What, never been born on a Friday yet,

When your mother wasn’t at home!”

Even Professor Benares Usk, the greatest Homeric scholar in Europe, let himself go under the influence of wine. His bald egg-shaped head perspired profusely. “I don’t mind telling you,” he kept saying. He was one of those self-important pedants who never minded telling anybody. He had made a corner in one fragment of human knowledge; consequently the things which he didn’t mind telling people would fill a library. Just at present he was explaining to Roy Hardcastle, with a sugar bowl for a galley and forks for oars, the technique of Greek rowing as revealed in Homer. Hardcastle repeatedly broke in on him with skittish references to Olympian immoralities. He propounded the theory to the Professor that the Iliad, in its day, had been no more than a bad boy’s book of frisky stories. The Professor was sufficiently not himself to contest the theory warmly.

Flushed faces, eager eyes, gusty laughter! From painted canvases, on paneled walls, grim founders looked down on bacchanalia, some of them sourly, others indifferently, and yet others with envy because, since becoming angels, they could no longer enjoy a glass of port.

The air was getting stifling. Speeches were commencing. The grave old warden was turning to Peter, and addressing him. Hardly a word was audible above the cheers. Hardcastle, as captain of the rowing, rose to reply.
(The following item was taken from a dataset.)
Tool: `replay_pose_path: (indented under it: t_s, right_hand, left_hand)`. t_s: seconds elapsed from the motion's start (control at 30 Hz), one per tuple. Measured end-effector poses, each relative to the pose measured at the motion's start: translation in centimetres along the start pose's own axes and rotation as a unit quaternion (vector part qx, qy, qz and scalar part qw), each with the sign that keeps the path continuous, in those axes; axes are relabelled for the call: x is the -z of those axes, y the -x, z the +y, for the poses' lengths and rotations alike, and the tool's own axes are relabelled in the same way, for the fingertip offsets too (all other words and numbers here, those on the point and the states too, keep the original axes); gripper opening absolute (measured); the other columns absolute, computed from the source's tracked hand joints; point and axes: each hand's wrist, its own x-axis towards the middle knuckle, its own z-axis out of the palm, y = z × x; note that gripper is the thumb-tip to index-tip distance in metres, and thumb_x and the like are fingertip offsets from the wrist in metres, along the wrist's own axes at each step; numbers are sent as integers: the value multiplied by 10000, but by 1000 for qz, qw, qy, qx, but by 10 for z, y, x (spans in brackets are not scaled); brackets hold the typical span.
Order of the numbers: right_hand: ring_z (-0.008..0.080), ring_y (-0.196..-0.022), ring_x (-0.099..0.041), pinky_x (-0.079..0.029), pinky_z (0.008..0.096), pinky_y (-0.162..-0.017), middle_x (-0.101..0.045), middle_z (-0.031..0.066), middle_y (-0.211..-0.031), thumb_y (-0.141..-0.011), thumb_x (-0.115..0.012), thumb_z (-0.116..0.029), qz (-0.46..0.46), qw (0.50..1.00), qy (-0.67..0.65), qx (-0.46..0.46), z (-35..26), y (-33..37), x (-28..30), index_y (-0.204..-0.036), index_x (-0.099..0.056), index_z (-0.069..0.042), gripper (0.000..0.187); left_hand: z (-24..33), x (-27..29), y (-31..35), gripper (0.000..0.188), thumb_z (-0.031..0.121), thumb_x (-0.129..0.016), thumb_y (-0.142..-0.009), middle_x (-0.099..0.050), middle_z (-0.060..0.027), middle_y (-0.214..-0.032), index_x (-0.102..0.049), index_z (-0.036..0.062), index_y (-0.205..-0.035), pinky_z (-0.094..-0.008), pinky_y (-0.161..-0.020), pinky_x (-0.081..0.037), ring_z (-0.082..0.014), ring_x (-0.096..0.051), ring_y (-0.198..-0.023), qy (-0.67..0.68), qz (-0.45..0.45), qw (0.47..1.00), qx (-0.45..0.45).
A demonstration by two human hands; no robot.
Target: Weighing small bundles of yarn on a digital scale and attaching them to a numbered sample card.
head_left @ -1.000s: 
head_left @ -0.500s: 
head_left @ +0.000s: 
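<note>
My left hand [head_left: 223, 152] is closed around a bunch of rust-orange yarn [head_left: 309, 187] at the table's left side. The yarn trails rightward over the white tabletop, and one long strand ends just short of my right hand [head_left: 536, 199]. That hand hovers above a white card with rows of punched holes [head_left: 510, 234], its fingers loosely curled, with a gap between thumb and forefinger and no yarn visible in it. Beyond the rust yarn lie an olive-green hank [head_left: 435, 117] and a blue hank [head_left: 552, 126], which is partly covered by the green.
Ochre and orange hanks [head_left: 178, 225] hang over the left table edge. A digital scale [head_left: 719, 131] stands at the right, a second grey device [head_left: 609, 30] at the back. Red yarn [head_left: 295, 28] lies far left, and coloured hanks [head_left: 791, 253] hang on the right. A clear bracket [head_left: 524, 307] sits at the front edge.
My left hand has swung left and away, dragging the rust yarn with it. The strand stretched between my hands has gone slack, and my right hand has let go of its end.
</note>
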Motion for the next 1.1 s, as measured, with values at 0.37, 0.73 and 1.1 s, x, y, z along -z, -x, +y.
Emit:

Outside, behind stained-glass windows, the cool dusk of summer drifted noiselessly. Creepers rustled against crumbling masonry. The faint sweet smell of bean fields, far-blown from wide hillsides, met the wistful fragrance of imprisoned rose-gardens; they wandered together like ghostly lovers through the shadowy quiet of the quads.

Peter wanted to be out there—wanted to go to her. For the first time in a year he had seen her. Strange how little he had forgotten! He half-closed his eyes, picturing and remembering: her nun-like trick of carrying her hands against her breast; the way her voice slurred; her meek appearance of gay piety, which the red defiance of her mouth and the challenge of her eyes denied. She was a girl-woman, borrowing the attitudes of sophistication, yet exquisitely young and poignantly ignorant of the world.

He hadn’t been able to say much to her—only, “I heard you, Cherry”; to which she, shy in the presence of his parents, had replied, “I’m glad. I was afraid—so afraid that you wouldn’t win the race.”

They had walked up through the meadows, all of them together; he, with his mother and Kay on either side; she, between his father and the Faun Man. He had heard her tripping footsteps following behind. At the college-gate he had said, “I’ll see you again”; and she, “Perhaps.” No more than that. He had not dared to appoint a place of meeting; his parents didn’t know—they wouldn’t understand. Then he had had to run off to change for dinner.

She might be leaving early to-morrow. Did she care for him? She had seemed more sorry for him, more as though she were trying to be kind to him than in love with him. She was non-committal, elusive. But she was in Oxford to-night. Where, and with whom?